Und Weiland blieb nicht ausschließlich bei der Geschichte vom Rotkäppchen: So fielen viele Vergleiche über den Garten Eden und die Frucht der Erkenntnis am Baum – die zarteste Versuchung, seit es Erkenntnis gibt. Aber das war noch längst nicht alles: So pflückt der Wolf Blumen mit Rotkäppchen, während ein Werwolf zum Haus der Großmutter geht. Dieser liest dann verschiedene Versionen seiner eigenen Geschichte, die er bei der Großmutter findet.

Die Szenen flossen beinahe unbemerkt ineinander, was nicht nur das Publikum auf Trab hielt, sondern auch ein ungewohntes Erlebnis bot. Die zufällig erscheinenden Gedankensprünge erinnerten an eine Art Wachtraum und sorgten für eine teilweise surreale Erfahrung. So ließ das Stück viel Spielraum für eigene Interpretation und ignorierte herkömmliche Herangehensweisen. Der Jäger und Retter des Mädchens war beispielsweise am Ende der Wolf – der ebenfalls den Anweisungen eines Buches folgte.

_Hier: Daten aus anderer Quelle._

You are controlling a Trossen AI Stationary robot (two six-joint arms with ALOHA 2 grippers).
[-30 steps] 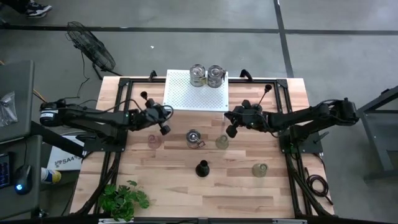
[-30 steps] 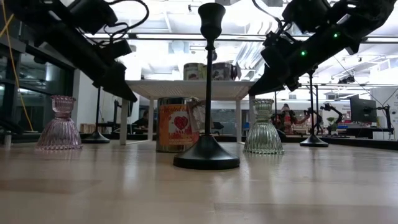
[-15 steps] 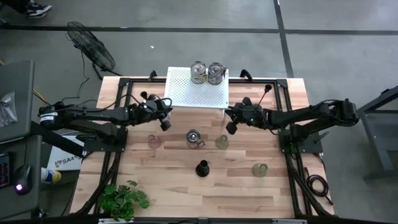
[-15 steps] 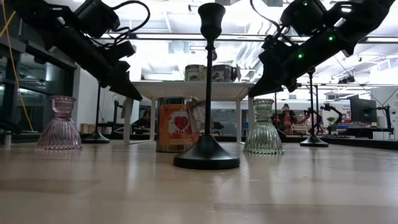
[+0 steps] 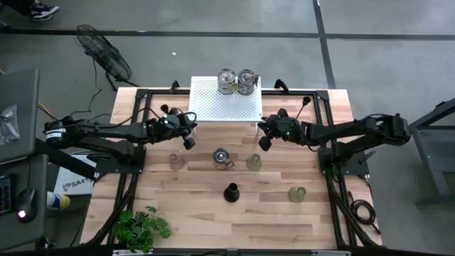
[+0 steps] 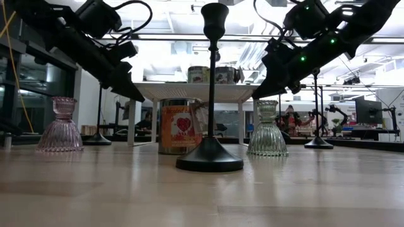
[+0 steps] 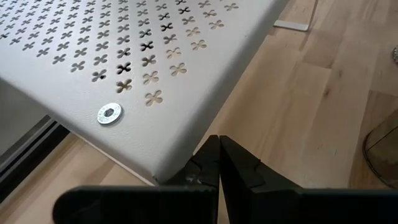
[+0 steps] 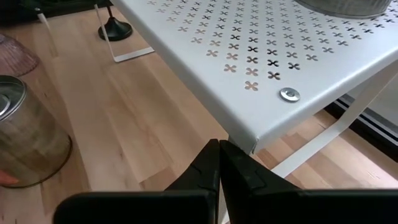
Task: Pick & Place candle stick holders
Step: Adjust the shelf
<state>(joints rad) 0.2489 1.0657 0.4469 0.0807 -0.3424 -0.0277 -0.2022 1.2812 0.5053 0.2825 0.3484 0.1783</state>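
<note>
A: Holders, quick. What's on the table (image 5: pixel 213 213)?

B: Slim black stemmed holder (image 6: pixel 210 94) upright near the front middle, stem vertical, round base flat. Pink ribbed glass one (image 6: pixel 59 126) to its left, greenish ribbed glass one (image 6: pixel 267 130) to its right, both upright. A second greenish cup (image 5: pixel 297 193) sits front right. Two thin black sticks (image 5: pixel 306 101) stand at the back corners.

A: The stand?

B: White perforated stand (image 5: pixel 224 107) at the back, two clear glass holders (image 5: pixel 236 82) on top, side by side.

A: Any writing?

B: Jar holder (image 6: pixel 178 129) in the middle has a red heart label; text too small to read.

A: Grippers?

B: Left gripper (image 5: pixel 188 139) clenched, empty, at the stand's left front corner. Right gripper (image 5: pixel 262 139) clenched, empty, at its right front corner.
</note>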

Denkanstöße setzten Metaphern, die in den Raum geworfen wurden. Generell ließen sich viele Gedanken auf den Alltag übertragen, oder nahmen direkten Bezug darauf. Das Stück endete auf einer positiven Note: Der Wolf rettet Rotkäppchen, und sie rettet ihn vor seiner Angst vor dem Jäger: "Schau dich doch an, du bist selber ein Jäger." Die Zuschauer bedankten sich mit lautem Beifall.